**WHAT IS BEING ASKED:** Set down a word-for-word copy of the data below, limited to the lines from the first through the line with "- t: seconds".

**THE DATA:**
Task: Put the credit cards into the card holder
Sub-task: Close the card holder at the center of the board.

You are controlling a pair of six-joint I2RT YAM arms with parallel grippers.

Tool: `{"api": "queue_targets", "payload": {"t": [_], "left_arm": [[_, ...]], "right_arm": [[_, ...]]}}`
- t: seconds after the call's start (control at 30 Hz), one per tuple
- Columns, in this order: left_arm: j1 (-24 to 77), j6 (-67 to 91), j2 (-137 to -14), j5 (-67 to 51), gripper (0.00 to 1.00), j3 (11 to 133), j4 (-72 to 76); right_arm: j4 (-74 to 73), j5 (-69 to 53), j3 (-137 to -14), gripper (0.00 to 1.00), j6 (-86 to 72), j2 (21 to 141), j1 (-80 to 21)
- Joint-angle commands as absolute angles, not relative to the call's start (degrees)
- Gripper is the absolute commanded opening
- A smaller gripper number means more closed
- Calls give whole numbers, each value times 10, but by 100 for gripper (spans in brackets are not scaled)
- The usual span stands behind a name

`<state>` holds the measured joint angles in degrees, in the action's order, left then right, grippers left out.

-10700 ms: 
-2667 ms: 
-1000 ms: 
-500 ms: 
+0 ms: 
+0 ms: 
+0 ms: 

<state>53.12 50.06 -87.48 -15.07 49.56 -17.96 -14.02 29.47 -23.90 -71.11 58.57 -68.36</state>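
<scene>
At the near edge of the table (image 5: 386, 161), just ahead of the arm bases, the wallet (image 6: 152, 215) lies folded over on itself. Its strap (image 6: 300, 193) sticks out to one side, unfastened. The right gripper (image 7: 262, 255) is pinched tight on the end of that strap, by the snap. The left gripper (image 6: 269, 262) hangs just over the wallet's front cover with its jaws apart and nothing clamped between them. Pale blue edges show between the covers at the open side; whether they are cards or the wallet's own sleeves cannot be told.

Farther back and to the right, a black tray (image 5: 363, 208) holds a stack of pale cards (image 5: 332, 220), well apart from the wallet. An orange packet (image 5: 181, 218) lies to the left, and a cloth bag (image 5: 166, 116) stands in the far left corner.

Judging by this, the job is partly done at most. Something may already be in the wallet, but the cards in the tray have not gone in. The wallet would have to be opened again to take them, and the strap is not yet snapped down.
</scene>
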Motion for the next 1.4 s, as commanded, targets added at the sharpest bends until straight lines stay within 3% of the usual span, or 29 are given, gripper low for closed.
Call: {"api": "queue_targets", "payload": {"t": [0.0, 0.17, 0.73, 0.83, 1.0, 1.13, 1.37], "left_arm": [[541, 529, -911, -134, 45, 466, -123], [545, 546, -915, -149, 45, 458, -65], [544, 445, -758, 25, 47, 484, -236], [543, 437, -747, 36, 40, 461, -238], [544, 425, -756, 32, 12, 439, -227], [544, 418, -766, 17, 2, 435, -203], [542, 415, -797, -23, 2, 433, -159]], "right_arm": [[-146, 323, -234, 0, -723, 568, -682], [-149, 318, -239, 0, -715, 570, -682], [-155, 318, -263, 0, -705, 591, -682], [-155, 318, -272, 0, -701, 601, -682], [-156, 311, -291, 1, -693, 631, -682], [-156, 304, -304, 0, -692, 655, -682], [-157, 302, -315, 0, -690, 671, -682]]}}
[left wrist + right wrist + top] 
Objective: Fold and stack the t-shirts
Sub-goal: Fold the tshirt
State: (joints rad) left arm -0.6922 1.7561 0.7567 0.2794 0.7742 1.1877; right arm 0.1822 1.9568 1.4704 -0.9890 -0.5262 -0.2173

**RESULT:**
Task: Put the credit cards into the card holder
Sub-task: Close the card holder at the center of the board.

You are controlling a pair of six-joint I2RT YAM arms with parallel grippers.

Tool: `{"api": "queue_targets", "payload": {"t": [_], "left_arm": [[_, ...]], "right_arm": [[_, ...]]}}`
- t: seconds after the call's start (control at 30 Hz), one per tuple

Nothing more belongs to the answer.